21:18:01 <ais523> VB seems a common language for people who are bad at programming to brag about
21:18:33 <Slereah_> I mean, a week is roughly what I did for the BF on the Turing machine, and that's counting the part I did on paper.
21:18:49 <psygnisfive> does thue allow more than one start string
21:18:53 <ais523> well, something hard like BF on the 2,3 would take a while
21:19:10 <Slereah_> Anything on 2,3 would take a while.
21:19:24 <ais523> especially as the resulting program is infinitely long
21:19:35 <Slereah_> Well, so's a Turing machine, technically.
21:19:45 <Slereah_> Unless you throw in a halt state.
21:19:55 <ais523> the 2,3 doesn't have a halt state
21:20:04 <ais523> although you can run it on a half-tape, with falling off the end=halt
21:20:32 <ais523> it took a while to prove that
21:20:39 <ais523> but I have the proof in the draft version of my paper
21:20:45 <psygnisfive> i enjoy the fact that thue is just a post production system.
21:20:50 <ais523> only if you cut off the left half of the tape, though
21:21:07 <ais523> if you cut off the right half, it seems to me a lot less likely that you'd end up with something TC
21:21:28 <Slereah_> Would Turing rise from his grave if I cut off the right part?

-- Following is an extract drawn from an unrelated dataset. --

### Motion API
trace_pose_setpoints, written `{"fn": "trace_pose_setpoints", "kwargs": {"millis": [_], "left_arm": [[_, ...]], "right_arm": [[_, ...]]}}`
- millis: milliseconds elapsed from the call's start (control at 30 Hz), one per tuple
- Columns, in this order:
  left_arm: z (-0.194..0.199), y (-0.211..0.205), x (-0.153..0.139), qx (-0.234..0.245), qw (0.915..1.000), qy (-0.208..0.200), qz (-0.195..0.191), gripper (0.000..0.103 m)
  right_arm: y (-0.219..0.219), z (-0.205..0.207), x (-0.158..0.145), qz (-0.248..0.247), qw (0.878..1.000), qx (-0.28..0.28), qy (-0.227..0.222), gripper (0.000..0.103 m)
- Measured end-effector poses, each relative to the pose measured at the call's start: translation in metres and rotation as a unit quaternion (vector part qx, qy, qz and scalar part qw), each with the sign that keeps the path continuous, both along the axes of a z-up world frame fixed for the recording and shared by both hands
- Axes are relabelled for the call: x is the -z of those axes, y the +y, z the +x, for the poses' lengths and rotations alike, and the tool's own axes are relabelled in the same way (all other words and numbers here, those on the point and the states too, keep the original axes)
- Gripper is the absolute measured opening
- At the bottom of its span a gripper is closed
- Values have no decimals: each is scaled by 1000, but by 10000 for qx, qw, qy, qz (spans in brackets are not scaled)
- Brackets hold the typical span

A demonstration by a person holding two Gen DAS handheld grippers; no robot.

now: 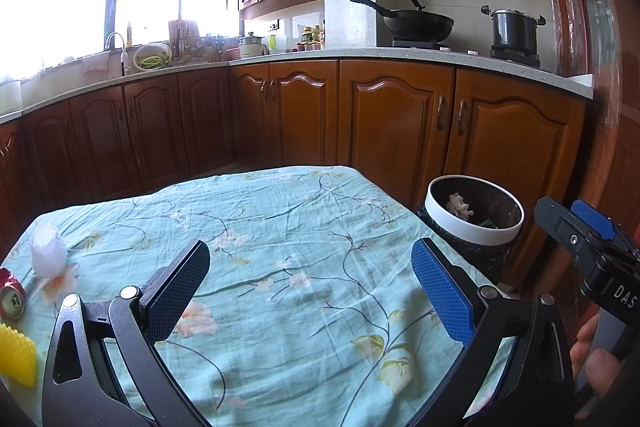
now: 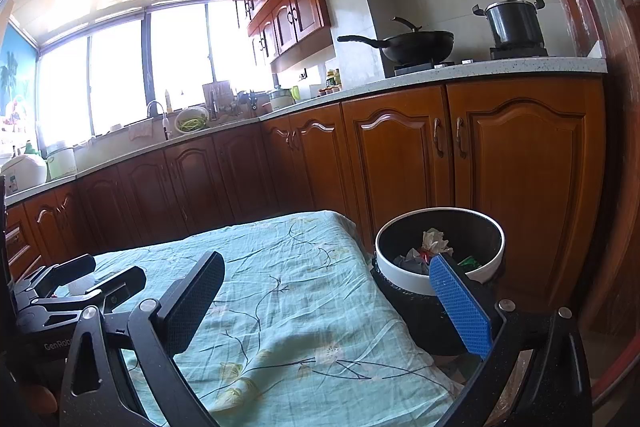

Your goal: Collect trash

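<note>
A round bin with a white rim (image 1: 474, 227) stands at the table's right edge and holds crumpled paper (image 1: 459, 205) and other scraps; it also shows in the right wrist view (image 2: 404, 273). On the table's far left lie a white foam net (image 1: 48, 251), a crushed red can (image 1: 11, 297) and a yellow foam piece (image 1: 16, 355). My left gripper (image 1: 310, 291) is open and empty above the tablecloth. My right gripper (image 2: 326, 307) is open and empty, near the bin's left side.
The table wears a light blue floral cloth (image 1: 280, 227). Brown kitchen cabinets (image 1: 392, 123) stand behind it, with a wok (image 1: 416, 23) and a pot (image 1: 514, 29) on the counter. The right gripper's body (image 1: 588, 251) shows at the left view's right edge.
</note>
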State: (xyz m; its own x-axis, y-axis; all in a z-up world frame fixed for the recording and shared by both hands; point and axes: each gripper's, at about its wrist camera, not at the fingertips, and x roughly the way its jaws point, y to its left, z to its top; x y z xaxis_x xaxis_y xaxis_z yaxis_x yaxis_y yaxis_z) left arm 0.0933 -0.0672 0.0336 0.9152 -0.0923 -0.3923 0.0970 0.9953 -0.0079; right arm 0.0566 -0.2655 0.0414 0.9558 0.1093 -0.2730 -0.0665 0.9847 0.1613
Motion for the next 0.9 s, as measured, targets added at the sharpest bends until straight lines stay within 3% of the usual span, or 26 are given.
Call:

21:21:47 <ais523> removing features from a language at random quite often destroys TC-ness
21:23:13 <Slereah_> But I suppose that, technically, there's a twin of the 2,3 machine, with directions reversed, such that right-cut would still be TC.
21:23:19 <ehird> ais523 is too clever :(
21:23:32 <ais523> that was yes to Slereah_, by the way
21:24:00 <Slereah_> And it is quite awesome that you are here.
21:24:31 <ais523> hey, #esoteric is how I found out about the 2,3 machine in the first place
21:24:34 <ais523> someone put it in the topic
21:25:22 <Slereah_> How did you discover esoteric then?
21:25:25 <ehird> unfortunately, lament only takes thanks in the form of gay sex.
21:25:48 <ais523> via the 99bob website, originally
21:25:49 <Slereah_> I'll give lament many thanks then.
21:25:57 <ais523> then I ended up here looking up INTERCAL
21:26:11 <ais523> strangely, I found Wikipedia the same way
21:26:36 <ais523> strange because finding Wikipedia should not normally be considered a particularly difficult task
21:26:57 <Slereah_> I wonder if anyone ever discovered the esolangs through anything else than INTERCAL/Brainfuck
21:27:14 <ehird> ais523: I tried to find the wikipedia the toher day
21:27:17 <ehird> whenever I got close it ran away :\
21:27:27 <ais523> ehird: which Wikipedia? there's more than 1
21:27:40 <Slereah_> "Haigaiz so I herd u talk about bitXtreme here"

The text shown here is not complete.